→ Task requirements: Could you output, exactly and with nothing else, every line from the one that contains "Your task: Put" through the last line of the listing below?

==== Data

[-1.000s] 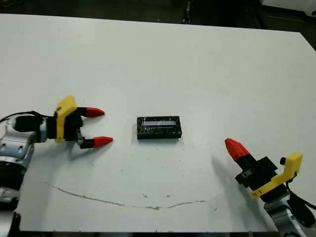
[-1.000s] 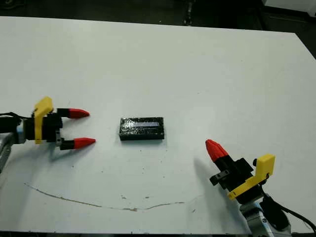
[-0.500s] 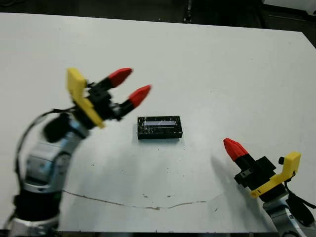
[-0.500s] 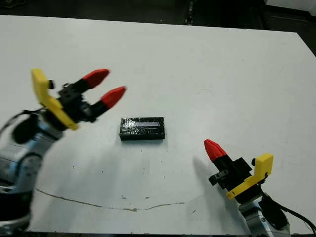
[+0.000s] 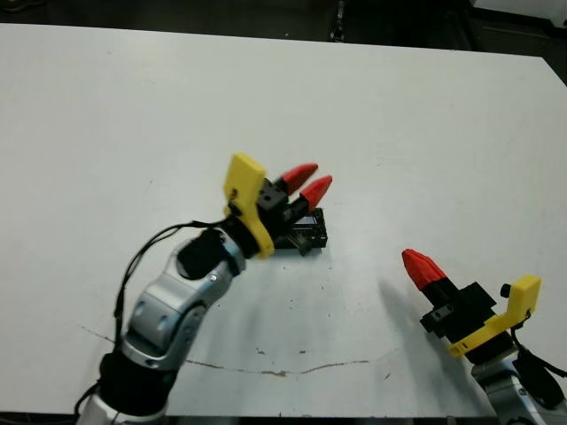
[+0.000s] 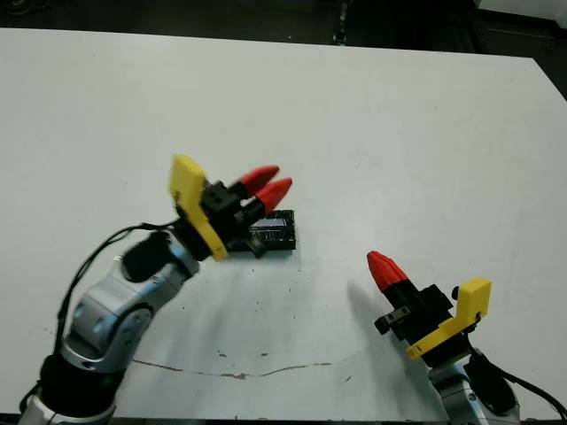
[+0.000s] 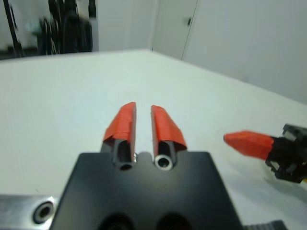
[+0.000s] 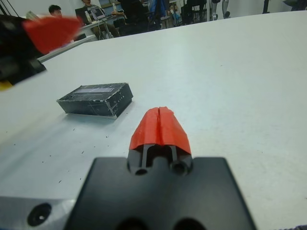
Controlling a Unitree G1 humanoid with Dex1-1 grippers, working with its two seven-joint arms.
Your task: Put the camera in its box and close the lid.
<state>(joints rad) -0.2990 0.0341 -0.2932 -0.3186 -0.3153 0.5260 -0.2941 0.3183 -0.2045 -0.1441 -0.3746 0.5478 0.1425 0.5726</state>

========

→ Solution:
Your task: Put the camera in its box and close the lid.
<state>(joints rad) -0.2990 0.0341 -0.2932 -0.3186 -0.3153 0.5260 -0.2941 0.3183 -0.2045 -0.1441 -0.3746 0.5478 0.1425 0.5726</state>

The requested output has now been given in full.